ACTION ITEM
Repeat the listing below exactly as given.

══════════

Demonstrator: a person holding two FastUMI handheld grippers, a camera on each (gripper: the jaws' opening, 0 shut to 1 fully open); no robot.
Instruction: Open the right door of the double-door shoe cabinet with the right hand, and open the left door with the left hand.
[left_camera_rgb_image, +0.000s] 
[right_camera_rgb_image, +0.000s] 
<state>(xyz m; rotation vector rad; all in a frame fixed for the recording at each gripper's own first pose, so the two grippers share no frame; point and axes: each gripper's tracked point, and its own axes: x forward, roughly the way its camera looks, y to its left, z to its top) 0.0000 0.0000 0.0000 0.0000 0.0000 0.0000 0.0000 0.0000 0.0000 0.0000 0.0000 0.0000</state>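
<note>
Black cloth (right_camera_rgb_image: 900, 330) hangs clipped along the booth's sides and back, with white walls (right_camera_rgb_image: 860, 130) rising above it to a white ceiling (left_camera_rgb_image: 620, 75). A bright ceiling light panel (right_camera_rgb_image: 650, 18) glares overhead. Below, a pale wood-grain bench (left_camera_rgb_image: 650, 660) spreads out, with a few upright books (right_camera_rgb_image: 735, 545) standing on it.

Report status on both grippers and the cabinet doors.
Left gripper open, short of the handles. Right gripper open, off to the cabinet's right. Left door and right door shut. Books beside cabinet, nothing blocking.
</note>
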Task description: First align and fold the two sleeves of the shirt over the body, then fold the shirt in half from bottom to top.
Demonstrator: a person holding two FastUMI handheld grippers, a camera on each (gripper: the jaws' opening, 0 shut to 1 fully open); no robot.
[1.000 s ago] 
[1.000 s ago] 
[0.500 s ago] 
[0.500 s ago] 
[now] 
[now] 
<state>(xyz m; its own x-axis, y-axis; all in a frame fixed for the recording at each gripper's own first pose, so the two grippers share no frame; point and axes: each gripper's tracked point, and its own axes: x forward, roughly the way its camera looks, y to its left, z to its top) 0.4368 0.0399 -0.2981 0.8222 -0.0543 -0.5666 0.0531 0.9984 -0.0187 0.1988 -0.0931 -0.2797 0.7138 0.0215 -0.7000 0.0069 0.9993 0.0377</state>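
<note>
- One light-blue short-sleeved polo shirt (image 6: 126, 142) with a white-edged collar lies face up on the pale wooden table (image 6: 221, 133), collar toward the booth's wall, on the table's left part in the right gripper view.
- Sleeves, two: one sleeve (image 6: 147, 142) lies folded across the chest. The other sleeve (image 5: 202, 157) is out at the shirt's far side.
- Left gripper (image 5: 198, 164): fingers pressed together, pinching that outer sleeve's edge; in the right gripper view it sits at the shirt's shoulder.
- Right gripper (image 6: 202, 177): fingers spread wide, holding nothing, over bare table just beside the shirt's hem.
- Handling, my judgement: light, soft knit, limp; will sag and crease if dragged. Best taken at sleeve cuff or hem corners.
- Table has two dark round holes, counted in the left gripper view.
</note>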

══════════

TASK RESULT
Demonstrator: a person holding two FastUMI handheld grippers, a camera on each (gripper: the jaws' opening, 0 shut to 1 fully open); no robot.
Instruction: Open the right door of the double-door shoe cabinet with the right hand, and open the left door with the left hand.
[left_camera_rgb_image, +0.000s] 
[right_camera_rgb_image, +0.000s] 
<state>(xyz m; rotation vector rad; all in a frame fixed for the recording at each gripper's own first pose, so the two grippers share no frame; point and axes: each gripper's tracked point, and its own axes: x forward, roughly the way its camera looks, y to its left, z to its top) 0.0000 0.0000 0.0000 0.0000 0.0000 0.0000 0.0000 0.0000 0.0000 0.0000 0.0000 0.0000</state>
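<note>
Black cloth (right_camera_rgb_image: 900, 330) hangs clipped along the booth's sides and back, with white walls (right_camera_rgb_image: 860, 130) rising above it to a white ceiling (left_camera_rgb_image: 620, 75). A bright ceiling light panel (right_camera_rgb_image: 650, 18) glares overhead. Below, a pale wood-grain bench (left_camera_rgb_image: 650, 660) spreads out, with a few upright books (right_camera_rgb_image: 735, 545) standing on it.

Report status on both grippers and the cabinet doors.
Left gripper open, short of the handles. Right gripper open, off to the cabinet's right. Left door and right door shut. Books beside cabinet, nothing blocking.
</note>
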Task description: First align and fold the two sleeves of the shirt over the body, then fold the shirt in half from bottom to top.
Demonstrator: a person holding two FastUMI handheld grippers, a camera on each (gripper: the jaws' opening, 0 shut to 1 fully open); no robot.
[1.000 s ago] 
[1.000 s ago] 
[0.500 s ago] 
[0.500 s ago] 
[now] 
[now] 
<state>(xyz m; its own x-axis, y-axis; all in a frame fixed for the recording at each gripper's own first pose, so the two grippers share no frame; point and axes: each gripper's tracked point, and its own axes: x forward, roughly the way its camera looks, y to its left, z to its top) 0.4368 0.0399 -0.2981 0.8222 -0.0543 -0.5666 0.0531 0.9984 -0.0187 0.1988 -0.0931 -0.2797 0.7138 0.0215 -0.7000 0.0069 0.9993 0.0377</state>
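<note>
- One light-blue short-sleeved polo shirt (image 6: 126, 142) with a white-edged collar lies face up on the pale wooden table (image 6: 221, 133), collar toward the booth's wall, on the table's left part in the right gripper view.
- Sleeves, two: one sleeve (image 6: 147, 142) lies folded across the chest. The other sleeve (image 5: 202, 157) is out at the shirt's far side.
- Left gripper (image 5: 198, 164): fingers pressed together, pinching that outer sleeve's edge; in the right gripper view it sits at the shirt's shoulder.
- Right gripper (image 6: 202, 177): fingers spread wide, holding nothing, over bare table just beside the shirt's hem.
- Handling, my judgement: light, soft knit, limp; will sag and crease if dragged. Best taken at sleeve cuff or hem corners.
- Table has two dark round holes, counted in the left gripper view.
</note>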

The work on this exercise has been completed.